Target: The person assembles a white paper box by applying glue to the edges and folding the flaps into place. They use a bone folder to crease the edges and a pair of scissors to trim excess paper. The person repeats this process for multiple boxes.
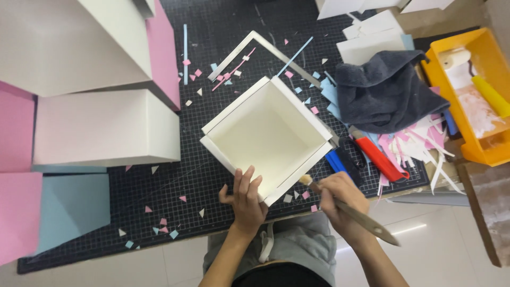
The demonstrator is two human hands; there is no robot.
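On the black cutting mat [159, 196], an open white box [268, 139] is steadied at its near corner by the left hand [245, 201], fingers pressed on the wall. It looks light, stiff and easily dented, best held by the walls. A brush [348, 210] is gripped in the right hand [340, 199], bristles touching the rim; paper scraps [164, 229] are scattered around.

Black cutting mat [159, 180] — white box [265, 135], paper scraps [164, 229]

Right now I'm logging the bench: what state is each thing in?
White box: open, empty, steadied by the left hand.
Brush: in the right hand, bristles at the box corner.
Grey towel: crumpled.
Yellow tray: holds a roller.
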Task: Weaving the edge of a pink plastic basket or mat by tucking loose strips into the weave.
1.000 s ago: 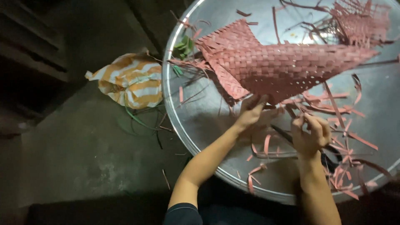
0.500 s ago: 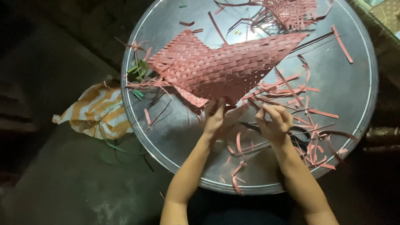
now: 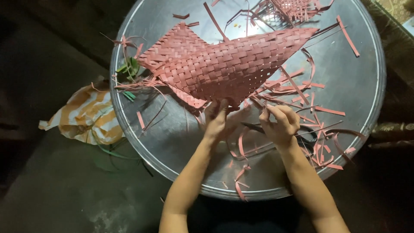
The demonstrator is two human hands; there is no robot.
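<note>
A pink woven mat piece (image 3: 224, 64), pointed at both ends, lies across a round metal tray (image 3: 366, 86). My left hand (image 3: 215, 121) grips the mat's lower edge, fingers curled on the weave. My right hand (image 3: 280, 123) is closed around loose pink strips that trail from that same edge. Dark scissors (image 3: 308, 136) lie on the tray just right of my right hand, partly hidden by it. Both forearms reach up from the bottom of the view.
Several cut pink strips (image 3: 321, 110) litter the tray's right and front. A second woven pink piece (image 3: 293, 8) sits at the far top. Green leaf scraps (image 3: 129, 69) lie at the tray's left rim. An orange-and-white striped cloth (image 3: 86, 116) lies on the dark floor.
The view has shifted so the tray and mat now sit more central. My hands have stayed at the mat's lower edge, working the loose strips.
</note>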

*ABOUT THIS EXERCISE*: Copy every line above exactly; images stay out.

*SOLUTION FOR THIS TASK*:
Target: The person assembles a white paper box by applying glue to the edges and folding the flaps into place. They use a bone folder to crease the edges and a pair of scissors to trim excess paper. The person repeats this process for multiple boxes.
The demonstrator is two human hands; there is no robot.
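On the black cutting mat [159, 196], an open white box [268, 139] is steadied at its near corner by the left hand [245, 201], fingers pressed on the wall. It looks light, stiff and easily dented, best held by the walls. A brush [348, 210] is gripped in the right hand [340, 199], bristles touching the rim; paper scraps [164, 229] are scattered around.

Black cutting mat [159, 180] — white box [265, 135], paper scraps [164, 229]

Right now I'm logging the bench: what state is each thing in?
White box: open, empty, steadied by the left hand.
Brush: in the right hand, bristles at the box corner.
Grey towel: crumpled.
Yellow tray: holds a roller.
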Task: Weaving the edge of a pink plastic basket or mat by tucking loose strips into the weave.
1.000 s ago: 
0.500 s ago: 
now: 
The demonstrator is two human hands; there is no robot.
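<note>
A pink woven mat piece (image 3: 224, 64), pointed at both ends, lies across a round metal tray (image 3: 366, 86). My left hand (image 3: 215, 121) grips the mat's lower edge, fingers curled on the weave. My right hand (image 3: 280, 123) is closed around loose pink strips that trail from that same edge. Dark scissors (image 3: 308, 136) lie on the tray just right of my right hand, partly hidden by it. Both forearms reach up from the bottom of the view.
Several cut pink strips (image 3: 321, 110) litter the tray's right and front. A second woven pink piece (image 3: 293, 8) sits at the far top. Green leaf scraps (image 3: 129, 69) lie at the tray's left rim. An orange-and-white striped cloth (image 3: 86, 116) lies on the dark floor.
The view has shifted so the tray and mat now sit more central. My hands have stayed at the mat's lower edge, working the loose strips.
</note>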

No further output is needed for the exercise.